The task: Could the lines from the start of the data through the line with "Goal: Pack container" be set down exactly, with no pictures among them?

[[ Dataset section, beginning ]]

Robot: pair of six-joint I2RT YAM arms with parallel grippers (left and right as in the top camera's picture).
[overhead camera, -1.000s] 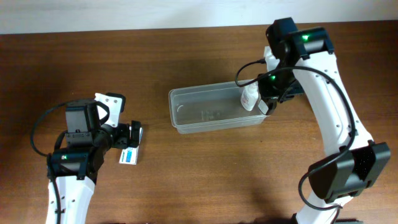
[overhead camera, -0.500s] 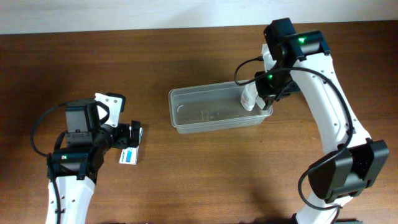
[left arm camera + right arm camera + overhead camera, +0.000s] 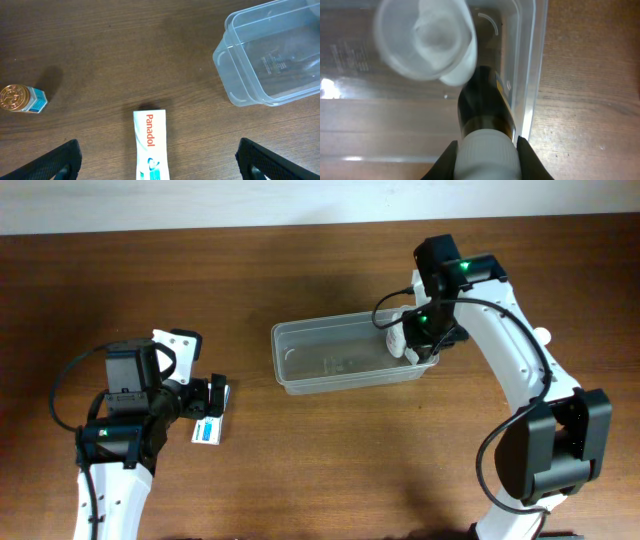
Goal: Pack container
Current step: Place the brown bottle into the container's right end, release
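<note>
The container (image 3: pixel 335 356), a clear shallow tub, sits mid-table; it also shows in the left wrist view (image 3: pixel 240 75) and the right wrist view (image 3: pixel 529 75). My right gripper (image 3: pixel 424 343) is over its right end, shut on a dark bottle with a ribbed white cap (image 3: pixel 486 150) that points down inside the tub's right wall. A translucent white bottle (image 3: pixel 398 338) is in the tub beside it (image 3: pixel 427 42). My left gripper (image 3: pixel 210 402) is open above a white Panadol box (image 3: pixel 208 431), which lies between the jaws (image 3: pixel 159 162) in the left wrist view (image 3: pixel 150 140).
A small bottle with a gold cap (image 3: pixel 21 98) lies on the table left of the Panadol box. A small white object (image 3: pixel 543 335) sits on the table right of the right arm. The table's far edge meets a white wall.
My right gripper has moved left and slightly toward the front with the dark bottle, further over the container's right end. The left arm has not moved.
</note>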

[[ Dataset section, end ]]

Task answer:
Robot: pair of six-joint I2RT YAM arms with parallel grippers (left and right as in the top camera's picture).
[overhead camera, -1.000s] 
[overhead camera, -0.500s] 
[left arm camera + right arm camera + overhead camera, +0.000s] 
Goal: Pack container

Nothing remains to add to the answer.